Consider the following terrible but legal code:

public interface I1<U> {
    void M(U i);
    void M(int i);
}

My intense pain begins when the user writes:

public class C1 : I1<int> {

In the early version of the C# specification it was actually illegal to have an ambiguity like this, but the spec was changed so that when doing overload resolution on a call to M we can choose one, according to section 14.4.2.2:

If one [argument type] is non-generic, but the other is generic, then the non-generic is better.

But still, as you will soon see, we're in a world of hurt for another reason, namely that this class must now implement both M(int i) and, uh, M(int i). Fortunately, a nonexplicit implementation binds to both methods, so this works just fine:

public class C1 : I1<int> {
    public void M(int i) {
        Console.WriteLine("class " + i);
    }
}

The method implements both versions of M and the contract is satisfied.  But we have problems if we try to do an explicit interface implementation:

public class C2 : I1<int> {
    void I1<int>.M(int i) {
        Console.WriteLine("explicit " + i);
    }
}

Does this explicitly implement both members of I1?  Or just one?  If so, which one?

In the current compiler this code produces a terrible, terrible error:

error CS0535: 'C2' does not implement interface member 'I1<int>.M(int)'

Is that so?  It sure looks like it implements it!

What happens when we have both an explicit implementation and a class implementation?  The spec does not actually say what to do. It turns out that we end up in a situation where runtime behaviour depends on source code order of the interface! Check this out:

public interface I1<U> {
    void M(U i); // generic first
    void M(int i);
}

public interface I2<U> {
    void M(int i);
    void M(U i); // generic second
}

public class C3: I1<int>, I2<int> {
    void I1<int>.M(int i) {
        Console.WriteLine("c3 explicit I1 " + i);
    }
    void I2<int>.M(int i) {
        Console.WriteLine("c3 explicit I2 " + i);
    }
    public void M(int i) {
        Console.WriteLine("c3 class " + i);
    }
}

class Test {
    static void Main() {
        C3 c3 = new C3();
        I1<int> i1_c3 = c3;
        I2<int> i2_c3 = c3;
        i1_c3.M(101);
        i2_c3.M(102);
    }
}

What happens here is that the explicit interface implementation mappings in the class match the methods in the interfaces in a first-come-first-served manner:

void I1<int>.M(U) maps to explicit implementation void I1<int>.M(int i)
void I1<int>.M(int) maps to implicit implementation public void M(int i)
void I2<int>.M(int) maps to explicit implementation void I2<int>.M(int i)
void I2<int>.M(U) maps to implicit implementation public void M(int i)

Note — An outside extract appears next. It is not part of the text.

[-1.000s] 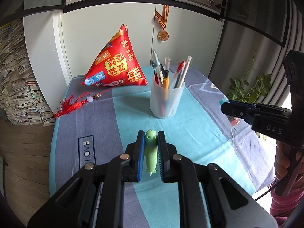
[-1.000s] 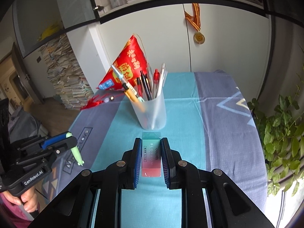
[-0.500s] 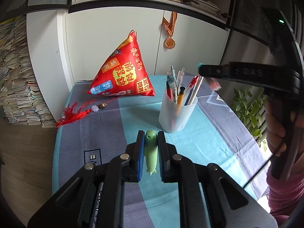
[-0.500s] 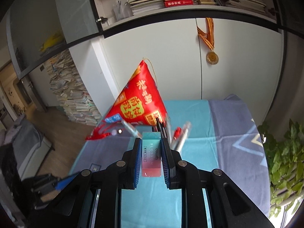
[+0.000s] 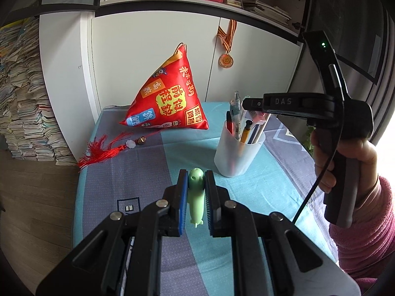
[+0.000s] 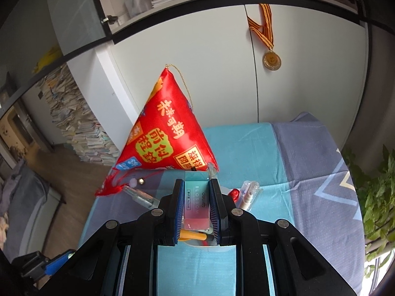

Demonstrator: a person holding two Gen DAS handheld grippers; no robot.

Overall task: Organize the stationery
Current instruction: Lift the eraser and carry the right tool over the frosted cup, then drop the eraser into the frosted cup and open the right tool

Then (because of the aforementioned section 14.4.2.2) when we see

        i1_c3.M(101);
        i2_c3.M(102);

we prefer the typed-as-int versions to the generic substitution versions, so this program calls the two non-generic versions and produces the output:

c3 class 101
c3 explicit I2 102

And as you'd expect, if we force the compiler to pick the generic versions then we get similar behaviour:

static void Main() {
    C3 c3 = new C3();
    Thunk1<int>(c3,103);
    Thunk2<int>(c3, 104);
}
static void Thunk1<U>(I1<U> i1, U u) {
    i1.M(u);
}
static void Thunk2<U>(I2<U> i2, U u) {
    i2.M(u);
}

The binding of the overload resolution in the thunk bodies happens before the substitution of the type parameters, so these always bind to the generic versions of the methods. As you would expect from the mappings above, this outputs

c3 explicit I1 103
c3 class 104

Again, this shows that source code order has an unfortunate semantic import.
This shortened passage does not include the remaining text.